コーヒー豆を輸入したいのです

≪ 第45話「どちらにも加担したくありません」

第46話「コーヒー豆を輸入したいのです」

 イクィタの執務室を出ると、(エレベーターは混雑していたので)階段で2階まで下りて、もう1つの用件を済ませるために流通管理部に足を運んだ。

 楕円形の広間を扉のない素通しの小部屋がぐるりと取り囲んでいる。ここも手続きに訪れた人々で大変込み合っていた。1時間ほど待たされてから、開口部から部屋に入って椅子に座り、輸入係の中年男性と向き合った。
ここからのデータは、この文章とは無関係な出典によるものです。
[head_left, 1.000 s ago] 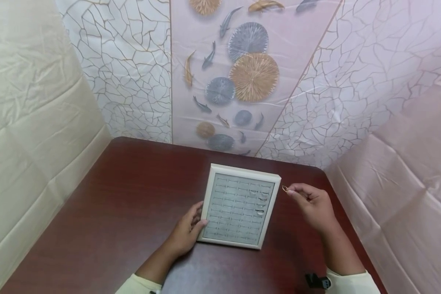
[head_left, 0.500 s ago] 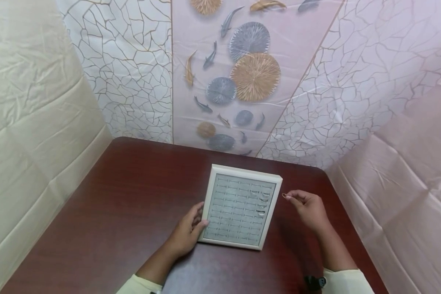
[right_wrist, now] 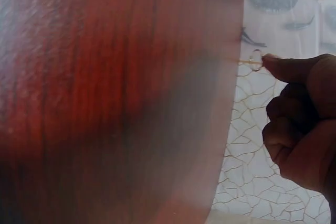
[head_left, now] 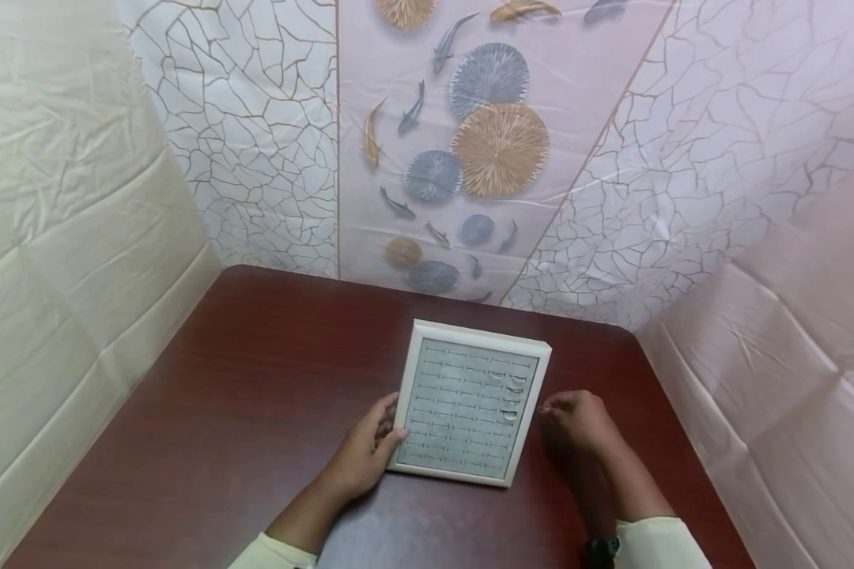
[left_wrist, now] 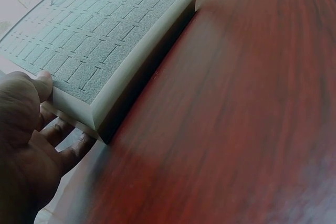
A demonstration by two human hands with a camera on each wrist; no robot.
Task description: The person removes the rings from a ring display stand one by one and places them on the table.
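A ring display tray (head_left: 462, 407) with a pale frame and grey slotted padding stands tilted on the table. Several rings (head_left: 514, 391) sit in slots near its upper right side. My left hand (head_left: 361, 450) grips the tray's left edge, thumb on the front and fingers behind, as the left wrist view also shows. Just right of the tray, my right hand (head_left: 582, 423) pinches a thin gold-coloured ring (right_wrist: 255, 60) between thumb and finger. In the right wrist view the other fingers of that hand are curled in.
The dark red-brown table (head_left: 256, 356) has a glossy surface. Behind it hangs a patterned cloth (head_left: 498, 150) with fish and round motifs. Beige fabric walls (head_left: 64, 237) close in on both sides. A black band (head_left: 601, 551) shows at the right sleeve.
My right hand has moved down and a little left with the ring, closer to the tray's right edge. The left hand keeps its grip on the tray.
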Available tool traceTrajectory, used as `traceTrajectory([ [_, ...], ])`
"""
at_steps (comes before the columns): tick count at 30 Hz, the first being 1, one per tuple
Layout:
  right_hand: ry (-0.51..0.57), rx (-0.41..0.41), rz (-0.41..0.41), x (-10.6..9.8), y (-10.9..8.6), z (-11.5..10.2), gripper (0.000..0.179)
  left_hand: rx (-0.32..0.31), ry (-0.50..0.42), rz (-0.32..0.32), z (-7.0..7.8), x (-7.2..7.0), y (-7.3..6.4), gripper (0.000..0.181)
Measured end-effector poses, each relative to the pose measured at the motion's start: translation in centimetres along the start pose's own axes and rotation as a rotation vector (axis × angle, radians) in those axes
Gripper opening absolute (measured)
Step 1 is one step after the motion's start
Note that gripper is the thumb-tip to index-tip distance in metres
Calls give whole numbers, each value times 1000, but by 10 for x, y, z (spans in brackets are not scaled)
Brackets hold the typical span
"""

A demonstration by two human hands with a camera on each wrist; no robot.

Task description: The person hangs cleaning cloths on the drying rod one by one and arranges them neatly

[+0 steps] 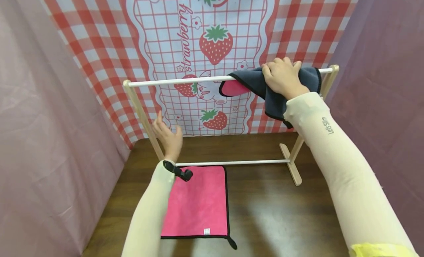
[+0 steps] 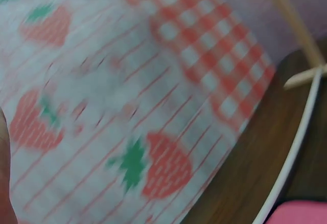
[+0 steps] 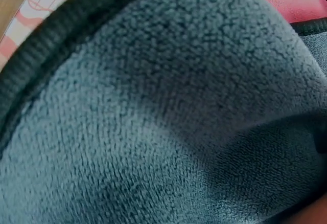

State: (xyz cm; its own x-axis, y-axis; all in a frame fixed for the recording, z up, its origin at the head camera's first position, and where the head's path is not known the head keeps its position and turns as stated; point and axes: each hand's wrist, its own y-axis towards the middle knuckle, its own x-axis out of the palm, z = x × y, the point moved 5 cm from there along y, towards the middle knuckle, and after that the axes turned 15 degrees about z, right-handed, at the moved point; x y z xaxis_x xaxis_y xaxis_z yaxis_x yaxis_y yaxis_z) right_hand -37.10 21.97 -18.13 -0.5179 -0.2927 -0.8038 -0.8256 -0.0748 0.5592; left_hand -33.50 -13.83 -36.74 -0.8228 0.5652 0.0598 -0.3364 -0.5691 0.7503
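Observation:
A dark grey towel [image 1: 251, 78] with black edging and a pink underside hangs crookedly over the right part of the rack's white top bar [image 1: 179, 81]. My right hand [image 1: 285, 77] lies on top of it at the bar, fingers bent over the far side. Grey towel pile [image 3: 168, 101] fills most of the right wrist view, with part of the right hand [image 3: 312, 215] at the lower corner. My left hand [image 1: 168, 137] is raised beside the left post, fingers apart and holding nothing. Only an edge of the left hand [image 2: 4, 178] enters the left wrist view.
A pink towel [image 1: 200, 201] with black edging and a hanging loop lies flat on the brown wooden table [image 1: 265, 213]. The rack's lower bar [image 1: 245, 162] runs past its far edge. A strawberry-print cloth [image 1: 215, 43] hangs behind, with pink curtains [image 1: 43, 139] at both sides.

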Motion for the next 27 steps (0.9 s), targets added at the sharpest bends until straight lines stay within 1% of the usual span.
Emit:
traceTrajectory([
  [3,1,4,-6,0,-2,0,60,-15,-121,-99,26,21,-17,66],
  [6,0,6,-8,0,-2,-1,60,-64,-231,-209,53,42,-31,62],
  [8,-1,7,-7,0,-3,-1,60,-97,-307,-283,71,55,-38,58],
  [12,-6,11,-4,-1,-2,-1,60,-203,-444,-432,106,80,-49,54],
  [15,-9,14,-2,0,-3,-1,60,-285,-493,-527,129,96,-54,52],
  [16,-9,14,0,0,-3,-1,60,-303,-497,-555,136,101,-56,52],
  [20,-15,11,13,1,-3,-1,60,-384,-505,-627,158,116,-59,52],
  [25,-21,10,19,-1,-3,-1,61,-476,-480,-649,174,132,-61,49],
  [27,-21,11,20,-2,-3,-1,61,-492,-480,-651,179,137,-62,47],
])
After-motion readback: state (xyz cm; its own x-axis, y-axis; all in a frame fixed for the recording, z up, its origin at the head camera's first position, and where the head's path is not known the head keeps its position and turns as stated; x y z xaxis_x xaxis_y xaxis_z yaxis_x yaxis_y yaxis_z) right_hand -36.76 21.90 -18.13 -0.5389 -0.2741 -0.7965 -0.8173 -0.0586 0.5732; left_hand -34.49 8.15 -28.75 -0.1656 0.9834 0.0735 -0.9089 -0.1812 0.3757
「モサイからコーヒー豆を仕入れたいということでしたね」
 予め端末で送っておいた要望の概略に目を通しながら、男性は事務的な口調で言った。
「この用件であれば、わざわざ足を運んでもらわなくとも、端末でお手続きしていただけるのですが …… 」
 男は実に面倒くさそうな口調で言った。
「ええ。でもなんだか複雑でよくわからなくて」
と笑みを引きつらせながら答える。
「ですからねえ。それもガイドにしたがっていただければね …… まあ、いちおう基本的な手順を説明すると …… 」
 彼はそこでひと呼吸おいてから、また事務的に淡々と話し出す。

「組合の一般的なやり方では、輸入側と輸出側における2つの銀行を間に介して行われます。国都の市場にはモフトバ銀行しかないので、まずそこに信用状開設依頼と為替予約を行なってください。信用状は輸出先の銀行が、あなたに代わって輸入代金を支払ってもらうための保証状です。為替予約は為替変動リスクを回避するための措置です。つまり外貨で支払う商品代を確定しておくのです。次は都政館に行って諸々の手続きをします。輸入許可証の取得や防疫検査の日時指定など、色々な手続きが必要ですが、それはあちら側の説明にしたがってください。全ての必要書類が整ったら税関係に提出して納税申告を済ませます。船舶の事故で積荷を失うリスクを避けたいなら保険の申込みもお忘れなく。この段階では予定保険。輸出元で船積が終わると、ほぼ同時に船積通知が送られてくることになります。ここで予定保険を確定保険に切り替えてください。荷為替手形がこちらの銀行に送られてきたら到着通知が届くので、そこで手形の決済をして、船積書類と船荷証券を受け取ってください。この書類を組合の通関業者に提示して、通関作業と荷受け作業を依頼します。こうして、川沿いのコンテナ置場にあなたの欲しい物が積まれているはずです」

 …… この男の説明は死ぬほどわかりにくかった。
 ともかく、丘の上の都政館と、丘の下の市場組合館を行ったり来たりしなければならないってことだけは理解できた。なるほど。確かにイクィタの言う通りだ。この国はさっさと1つにまとまって、この煩雑な仕組みをすっきり整頓したほうがいい。

 私は腹を立てながら、係の人が渡してくれた「わかりやすい輸入手続き」という冊子を片手に、足早に組合館をあとにした。